Mevrouw Sabine Poleyn: Ik merk dat de heer Stassen al politieke analyses maakt over de nabije toekomst, ik ga daar geen uitspraken over doen. De minister van Cultuur zal zijn sector altijd wel verdedigen.
Volgens mij moet u dit niet alleen vanuit de bevoegdheid Cultuur opvolgen. Ook vanuit het jeugdwerk zijn er aantal vormingsinitiatieven met betrekking tot het onderwijs, en ook vanuit de sport en het verenigingsleven in het algemeen.
Vanuit de idee van een 'brede school' is het belangrijk dat externen welkom blijven op school en dat dat ook betaalbaar blijft.
Minister Bert Anciaux: Ik kan mij alleen maar aansluiten bij de twee tussenkomsten.

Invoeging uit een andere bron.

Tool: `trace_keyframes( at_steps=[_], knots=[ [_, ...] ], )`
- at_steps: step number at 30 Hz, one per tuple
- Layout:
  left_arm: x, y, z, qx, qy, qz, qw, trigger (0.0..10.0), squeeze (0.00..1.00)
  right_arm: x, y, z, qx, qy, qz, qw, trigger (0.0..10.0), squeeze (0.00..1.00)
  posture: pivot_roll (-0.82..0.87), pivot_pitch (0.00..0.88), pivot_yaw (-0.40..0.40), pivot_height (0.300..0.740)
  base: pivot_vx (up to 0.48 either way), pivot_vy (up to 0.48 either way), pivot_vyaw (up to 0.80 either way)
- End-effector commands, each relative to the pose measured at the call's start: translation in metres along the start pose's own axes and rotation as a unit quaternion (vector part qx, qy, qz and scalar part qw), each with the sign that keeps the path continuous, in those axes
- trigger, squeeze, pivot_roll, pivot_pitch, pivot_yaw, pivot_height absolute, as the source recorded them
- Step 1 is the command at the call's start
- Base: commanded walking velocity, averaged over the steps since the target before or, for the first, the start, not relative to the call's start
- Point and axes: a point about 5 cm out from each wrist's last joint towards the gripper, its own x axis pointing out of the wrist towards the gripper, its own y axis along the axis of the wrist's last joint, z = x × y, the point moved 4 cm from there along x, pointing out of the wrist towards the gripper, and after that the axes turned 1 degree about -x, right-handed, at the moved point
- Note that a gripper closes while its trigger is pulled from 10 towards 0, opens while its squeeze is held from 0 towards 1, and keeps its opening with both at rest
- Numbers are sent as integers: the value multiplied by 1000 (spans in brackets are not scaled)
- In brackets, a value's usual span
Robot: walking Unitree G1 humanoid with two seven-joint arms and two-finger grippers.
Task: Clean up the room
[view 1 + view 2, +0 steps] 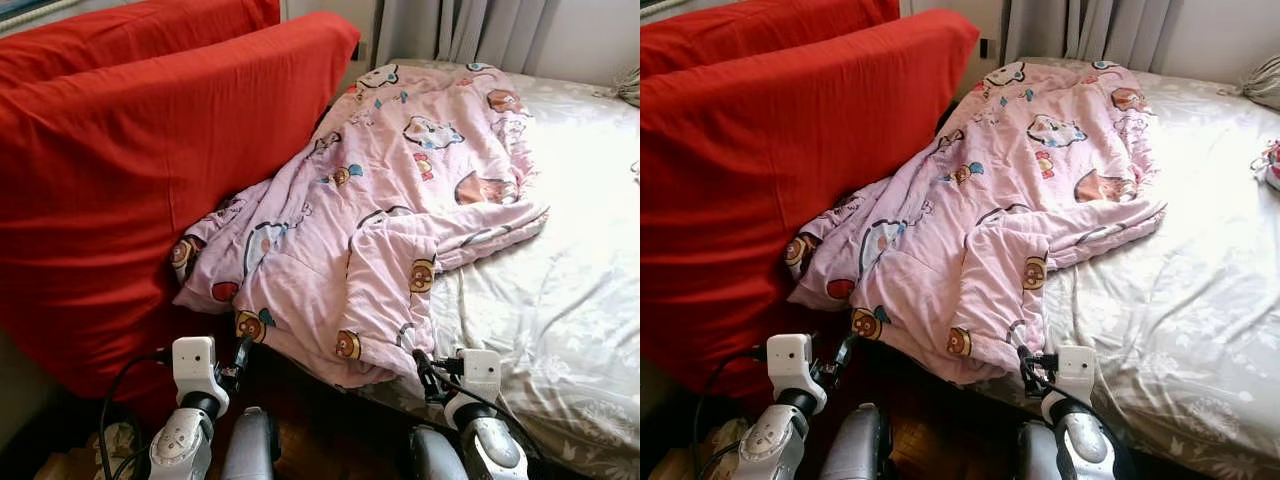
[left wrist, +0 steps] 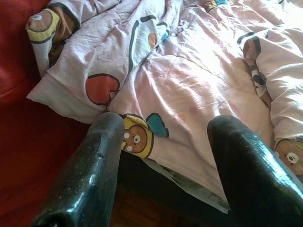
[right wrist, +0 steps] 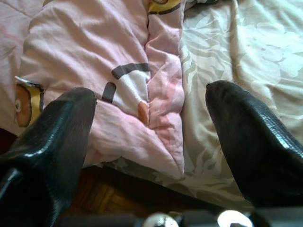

Mijnheer Stassen, de scholen waarbij de ouders geen hoog inkomen hebben, bespaarden daar natuurlijk wel al op. Die scholen krijgen nu alleen maar extra middelen. Voorheen werd daar al stevig bespaard, omdat er geen of weinig bijdragen van de ouders waren. Mijn echtgenote staat ook in het onderwijs. De situatie in haar school is bijvoorbeeld ook van dien aard dat er nu wel wat meer initiatieven mogelijk zijn. Dat doet echter geen afbreuk aan het gevaar waar u op wijst. Het zou naïef zijn mochten we daar geen rekening mee houden. We moeten rechtstreeks stimuleren vanuit Cultuur, Jeugd en Sport, zodat er meer aandacht is voor de activiteiten waar wij voor staan.
De voorzitter: Het incident is gesloten.